--- TASK PROMPT ---
Return the listing below in full, exactly.

--- SOURCE MATERIAL ---
# # #

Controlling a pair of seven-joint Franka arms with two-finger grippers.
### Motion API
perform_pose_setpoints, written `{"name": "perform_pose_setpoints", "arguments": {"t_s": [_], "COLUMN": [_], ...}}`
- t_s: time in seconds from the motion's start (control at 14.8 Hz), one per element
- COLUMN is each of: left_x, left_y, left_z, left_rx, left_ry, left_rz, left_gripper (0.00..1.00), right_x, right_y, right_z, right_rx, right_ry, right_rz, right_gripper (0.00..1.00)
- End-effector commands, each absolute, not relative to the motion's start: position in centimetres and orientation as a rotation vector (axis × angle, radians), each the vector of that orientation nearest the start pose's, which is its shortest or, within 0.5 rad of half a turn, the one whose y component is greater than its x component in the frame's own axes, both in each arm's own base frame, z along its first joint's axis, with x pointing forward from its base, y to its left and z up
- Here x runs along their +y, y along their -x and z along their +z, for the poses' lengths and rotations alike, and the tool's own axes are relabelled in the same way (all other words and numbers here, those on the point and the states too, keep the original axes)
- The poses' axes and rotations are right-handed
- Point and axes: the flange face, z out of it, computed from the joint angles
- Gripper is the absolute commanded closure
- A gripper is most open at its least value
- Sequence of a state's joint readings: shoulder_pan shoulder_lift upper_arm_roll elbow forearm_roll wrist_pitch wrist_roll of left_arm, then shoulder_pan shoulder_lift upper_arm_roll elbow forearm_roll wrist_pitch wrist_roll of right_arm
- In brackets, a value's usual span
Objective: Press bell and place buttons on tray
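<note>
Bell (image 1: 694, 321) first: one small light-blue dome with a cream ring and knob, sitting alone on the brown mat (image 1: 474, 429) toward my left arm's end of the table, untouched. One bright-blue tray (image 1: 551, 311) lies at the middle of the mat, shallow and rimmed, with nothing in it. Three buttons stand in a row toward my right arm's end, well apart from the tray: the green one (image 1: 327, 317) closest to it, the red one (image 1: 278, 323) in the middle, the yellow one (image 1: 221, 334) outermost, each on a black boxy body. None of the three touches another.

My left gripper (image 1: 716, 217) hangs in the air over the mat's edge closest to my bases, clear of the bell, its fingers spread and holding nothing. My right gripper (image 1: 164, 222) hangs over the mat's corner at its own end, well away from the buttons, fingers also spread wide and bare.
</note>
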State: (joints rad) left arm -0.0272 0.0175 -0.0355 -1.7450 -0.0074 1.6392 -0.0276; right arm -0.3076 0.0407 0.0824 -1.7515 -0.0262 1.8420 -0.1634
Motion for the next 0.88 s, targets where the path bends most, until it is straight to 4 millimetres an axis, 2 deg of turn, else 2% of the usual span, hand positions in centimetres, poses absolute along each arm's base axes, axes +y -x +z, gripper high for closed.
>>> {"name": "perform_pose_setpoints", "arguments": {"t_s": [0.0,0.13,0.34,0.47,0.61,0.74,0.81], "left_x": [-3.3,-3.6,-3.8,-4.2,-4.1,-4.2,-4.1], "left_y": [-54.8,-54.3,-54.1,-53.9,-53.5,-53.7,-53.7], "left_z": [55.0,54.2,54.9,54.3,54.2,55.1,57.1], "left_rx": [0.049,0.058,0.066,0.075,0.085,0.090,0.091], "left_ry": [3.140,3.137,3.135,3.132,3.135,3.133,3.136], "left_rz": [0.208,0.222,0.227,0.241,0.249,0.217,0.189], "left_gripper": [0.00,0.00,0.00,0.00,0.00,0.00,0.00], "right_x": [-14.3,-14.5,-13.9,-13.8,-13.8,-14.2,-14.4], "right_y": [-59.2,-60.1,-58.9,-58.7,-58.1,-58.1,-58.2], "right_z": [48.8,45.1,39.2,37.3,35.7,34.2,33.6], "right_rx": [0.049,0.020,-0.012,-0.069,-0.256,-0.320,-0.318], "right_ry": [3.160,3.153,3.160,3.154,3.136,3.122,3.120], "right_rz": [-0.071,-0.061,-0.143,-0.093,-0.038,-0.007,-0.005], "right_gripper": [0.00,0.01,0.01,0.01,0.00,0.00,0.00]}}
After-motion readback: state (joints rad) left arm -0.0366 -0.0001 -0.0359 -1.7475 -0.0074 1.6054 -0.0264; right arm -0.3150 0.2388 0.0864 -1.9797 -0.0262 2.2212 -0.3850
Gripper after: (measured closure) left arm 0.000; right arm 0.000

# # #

--- RESPONSE ---
Controlling a pair of seven-joint Franka arms with two-finger grippers.
### Motion API
perform_pose_setpoints, written `{"name": "perform_pose_setpoints", "arguments": {"t_s": [_], "COLUMN": [_], ...}}`
- t_s: time in seconds from the motion's start (control at 14.8 Hz), one per element
- COLUMN is each of: left_x, left_y, left_z, left_rx, left_ry, left_rz, left_gripper (0.00..1.00), right_x, right_y, right_z, right_rx, right_ry, right_rz, right_gripper (0.00..1.00)
- End-effector commands, each absolute, not relative to the motion's start: position in centimetres and orientation as a rotation vector (axis × angle, radians), each the vector of that orientation nearest the start pose's, which is its shortest or, within 0.5 rad of half a turn, the one whose y component is greater than its x component in the frame's own axes, both in each arm's own base frame, z along its first joint's axis, with x pointing forward from its base, y to its left and z up
- Here x runs along their +y, y along their -x and z along their +z, for the poses' lengths and rotations alike, and the tool's own axes are relabelled in the same way (all other words and numbers here, those on the point and the states too, keep the original axes)
- The poses' axes and rotations are right-handed
- Point and axes: the flange face, z out of it, computed from the joint angles
- Gripper is the absolute commanded closure
- A gripper is most open at its least value
- Sequence of a state's joint readings: shoulder_pan shoulder_lift upper_arm_roll elbow forearm_roll wrist_pitch wrist_roll of left_arm, then shoulder_pan shoulder_lift upper_arm_roll elbow forearm_roll wrist_pitch wrist_roll of right_arm
- In brackets, a value's usual span
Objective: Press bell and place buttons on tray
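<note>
Bell (image 1: 694, 321) first: one small light-blue dome with a cream ring and knob, sitting alone on the brown mat (image 1: 474, 429) toward my left arm's end of the table, untouched. One bright-blue tray (image 1: 551, 311) lies at the middle of the mat, shallow and rimmed, with nothing in it. Three buttons stand in a row toward my right arm's end, well apart from the tray: the green one (image 1: 327, 317) closest to it, the red one (image 1: 278, 323) in the middle, the yellow one (image 1: 221, 334) outermost, each on a black boxy body. None of the three touches another.

My left gripper (image 1: 716, 217) hangs in the air over the mat's edge closest to my bases, clear of the bell, its fingers spread and holding nothing. My right gripper (image 1: 164, 222) hangs over the mat's corner at its own end, well away from the buttons, fingers also spread wide and bare.
</note>
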State: (joints rad) left arm -0.0272 0.0175 -0.0355 -1.7450 -0.0074 1.6392 -0.0276; right arm -0.3076 0.0407 0.0824 -1.7515 -0.0262 1.8420 -0.1634
Motion for the next 0.88 s, targets where the path bends most, until it is straight to 4 millimetres an axis, 2 deg of turn, else 2% of the usual span, hand positions in centimetres, poses absolute along each arm's base axes, axes +y -x +z, gripper high for closed.
>>> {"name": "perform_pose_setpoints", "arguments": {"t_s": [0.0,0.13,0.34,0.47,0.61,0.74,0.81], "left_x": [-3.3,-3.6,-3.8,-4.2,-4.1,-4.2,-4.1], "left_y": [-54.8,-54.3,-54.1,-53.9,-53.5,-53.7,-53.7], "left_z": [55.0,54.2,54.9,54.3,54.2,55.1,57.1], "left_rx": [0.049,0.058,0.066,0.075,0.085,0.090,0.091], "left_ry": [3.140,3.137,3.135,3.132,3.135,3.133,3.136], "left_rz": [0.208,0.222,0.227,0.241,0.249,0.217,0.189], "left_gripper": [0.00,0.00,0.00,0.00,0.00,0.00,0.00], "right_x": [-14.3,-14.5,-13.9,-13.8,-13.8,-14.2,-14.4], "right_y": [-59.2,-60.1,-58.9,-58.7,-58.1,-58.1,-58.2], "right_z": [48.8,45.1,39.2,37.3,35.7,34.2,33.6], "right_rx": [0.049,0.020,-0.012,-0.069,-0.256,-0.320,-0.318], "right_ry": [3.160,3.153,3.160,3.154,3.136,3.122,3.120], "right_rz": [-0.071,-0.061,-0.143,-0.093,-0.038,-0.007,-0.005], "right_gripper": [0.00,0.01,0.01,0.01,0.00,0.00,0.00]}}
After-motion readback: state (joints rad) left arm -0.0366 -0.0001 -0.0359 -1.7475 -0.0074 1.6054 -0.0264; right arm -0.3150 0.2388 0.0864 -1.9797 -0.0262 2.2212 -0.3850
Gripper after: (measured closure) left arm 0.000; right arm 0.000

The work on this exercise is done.